== PROBLEM REQUIREMENTS ==
Although the records contain pictures, none belong in the copy: restate word for word only the lines from the one with "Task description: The" through the one with "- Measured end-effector", both included.

### RECORDS FOR THIS TASK

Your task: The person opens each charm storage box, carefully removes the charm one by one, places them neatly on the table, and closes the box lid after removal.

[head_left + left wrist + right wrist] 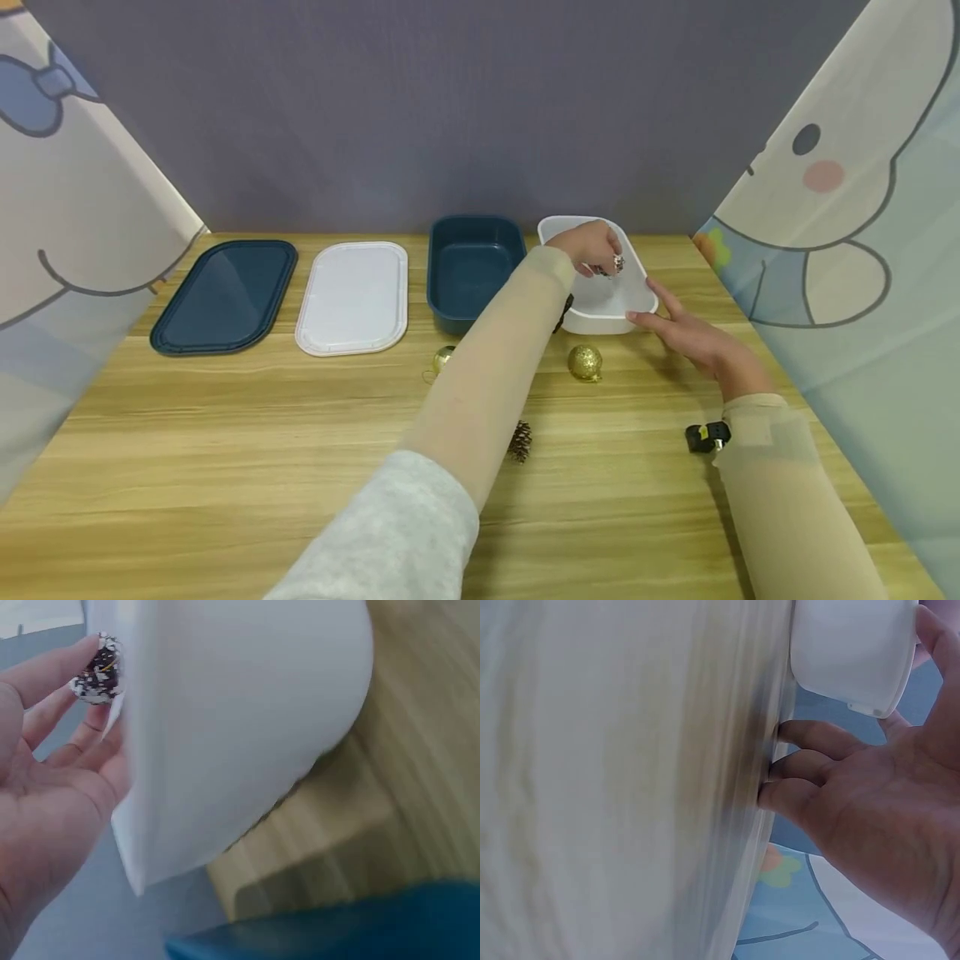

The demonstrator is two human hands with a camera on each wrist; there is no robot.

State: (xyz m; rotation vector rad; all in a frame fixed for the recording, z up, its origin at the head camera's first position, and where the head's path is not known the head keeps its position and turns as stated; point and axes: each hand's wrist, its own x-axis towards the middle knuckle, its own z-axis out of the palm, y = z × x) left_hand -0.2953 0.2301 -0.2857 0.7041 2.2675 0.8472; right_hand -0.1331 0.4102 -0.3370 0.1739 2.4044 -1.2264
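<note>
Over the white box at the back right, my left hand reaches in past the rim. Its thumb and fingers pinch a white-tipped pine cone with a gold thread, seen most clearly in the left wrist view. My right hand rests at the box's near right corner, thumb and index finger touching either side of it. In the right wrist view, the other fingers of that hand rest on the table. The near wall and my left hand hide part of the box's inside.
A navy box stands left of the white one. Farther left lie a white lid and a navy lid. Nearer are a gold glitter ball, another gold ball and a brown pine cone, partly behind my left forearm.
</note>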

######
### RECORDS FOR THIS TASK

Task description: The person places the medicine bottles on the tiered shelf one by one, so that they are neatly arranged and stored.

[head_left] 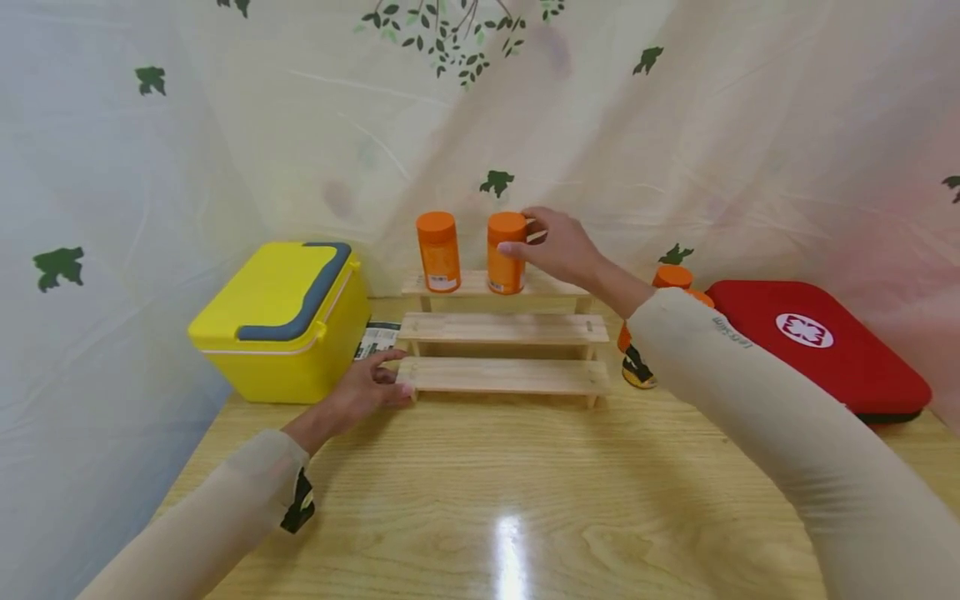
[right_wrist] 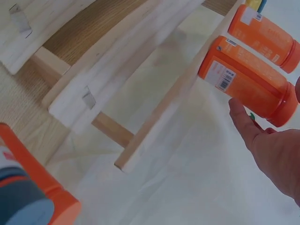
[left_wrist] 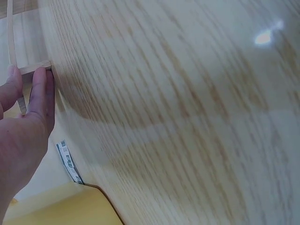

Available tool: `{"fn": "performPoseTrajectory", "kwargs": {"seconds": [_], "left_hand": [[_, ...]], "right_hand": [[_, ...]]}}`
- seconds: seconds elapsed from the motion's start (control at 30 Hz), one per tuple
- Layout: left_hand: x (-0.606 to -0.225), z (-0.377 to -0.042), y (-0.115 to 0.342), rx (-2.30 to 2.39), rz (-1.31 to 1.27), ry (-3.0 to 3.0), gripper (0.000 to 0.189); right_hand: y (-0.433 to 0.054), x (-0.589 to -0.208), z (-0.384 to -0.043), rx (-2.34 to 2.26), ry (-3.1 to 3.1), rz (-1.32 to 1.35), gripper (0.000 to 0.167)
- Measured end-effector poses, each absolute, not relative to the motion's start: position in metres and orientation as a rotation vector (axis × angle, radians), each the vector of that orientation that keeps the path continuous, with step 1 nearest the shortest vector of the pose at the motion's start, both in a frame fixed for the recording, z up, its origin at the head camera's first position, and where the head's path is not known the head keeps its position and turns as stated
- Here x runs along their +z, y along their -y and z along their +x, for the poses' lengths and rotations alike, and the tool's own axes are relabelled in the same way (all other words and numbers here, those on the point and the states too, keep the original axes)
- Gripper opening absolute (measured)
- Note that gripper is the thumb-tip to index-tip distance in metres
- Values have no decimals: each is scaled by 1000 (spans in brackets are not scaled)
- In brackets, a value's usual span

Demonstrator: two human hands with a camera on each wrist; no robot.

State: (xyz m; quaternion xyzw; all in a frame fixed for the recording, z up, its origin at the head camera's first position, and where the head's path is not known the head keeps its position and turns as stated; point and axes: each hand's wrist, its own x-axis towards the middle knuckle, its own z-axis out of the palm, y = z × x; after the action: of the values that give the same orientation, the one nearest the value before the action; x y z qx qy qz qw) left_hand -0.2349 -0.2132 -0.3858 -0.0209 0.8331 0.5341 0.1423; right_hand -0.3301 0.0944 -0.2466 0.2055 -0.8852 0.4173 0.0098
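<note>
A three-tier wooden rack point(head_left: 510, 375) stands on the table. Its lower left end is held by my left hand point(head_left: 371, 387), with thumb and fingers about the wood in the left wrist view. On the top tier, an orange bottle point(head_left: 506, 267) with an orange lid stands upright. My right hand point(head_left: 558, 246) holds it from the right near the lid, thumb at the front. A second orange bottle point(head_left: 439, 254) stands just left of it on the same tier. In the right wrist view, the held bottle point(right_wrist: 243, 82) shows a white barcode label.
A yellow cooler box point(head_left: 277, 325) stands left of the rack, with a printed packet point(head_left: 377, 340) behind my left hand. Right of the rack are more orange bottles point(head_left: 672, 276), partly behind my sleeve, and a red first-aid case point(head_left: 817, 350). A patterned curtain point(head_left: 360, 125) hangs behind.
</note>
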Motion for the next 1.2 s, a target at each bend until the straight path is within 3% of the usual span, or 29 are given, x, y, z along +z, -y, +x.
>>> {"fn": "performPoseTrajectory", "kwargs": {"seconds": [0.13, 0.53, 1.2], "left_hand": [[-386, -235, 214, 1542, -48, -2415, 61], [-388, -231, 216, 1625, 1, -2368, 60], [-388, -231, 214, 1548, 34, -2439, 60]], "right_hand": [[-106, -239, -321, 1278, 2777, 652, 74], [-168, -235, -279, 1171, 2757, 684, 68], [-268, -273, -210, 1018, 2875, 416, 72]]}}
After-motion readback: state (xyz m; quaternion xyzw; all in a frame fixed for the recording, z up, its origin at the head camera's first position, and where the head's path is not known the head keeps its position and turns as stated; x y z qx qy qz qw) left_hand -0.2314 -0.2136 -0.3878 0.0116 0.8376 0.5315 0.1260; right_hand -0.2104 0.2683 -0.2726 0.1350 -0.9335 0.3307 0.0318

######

== ANSWER SECTION ==
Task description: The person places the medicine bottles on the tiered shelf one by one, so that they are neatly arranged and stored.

[head_left] 
[right_wrist] 
[left_wrist] 

Available tool: `{"fn": "performPoseTrajectory", "kwargs": {"seconds": [_], "left_hand": [[_, ...]], "right_hand": [[_, ...]]}}`
- seconds: seconds elapsed from the motion's start (control at 30 Hz), one per tuple
- Layout: left_hand: x (-0.606 to -0.225), z (-0.377 to -0.042), y (-0.115 to 0.342), rx (-2.30 to 2.39), rz (-1.31 to 1.27), ry (-3.0 to 3.0), gripper (0.000 to 0.189); right_hand: y (-0.433 to 0.054), x (-0.589 to -0.208), z (-0.384 to -0.043), rx (-2.34 to 2.26), ry (-3.1 to 3.1), rz (-1.32 to 1.35), gripper (0.000 to 0.167)
- Measured end-effector poses, each absolute, not relative to the motion's start: position in metres and orientation as a rotation vector (axis × angle, radians), each the vector of that orientation that keeps the path continuous, with step 1 nearest the shortest vector of the pose at the motion's start, both in a frame fixed for the recording, z up, its origin at the head camera's first position, and where the head's path is not known the head keeps its position and turns as stated

The exercise has been finished.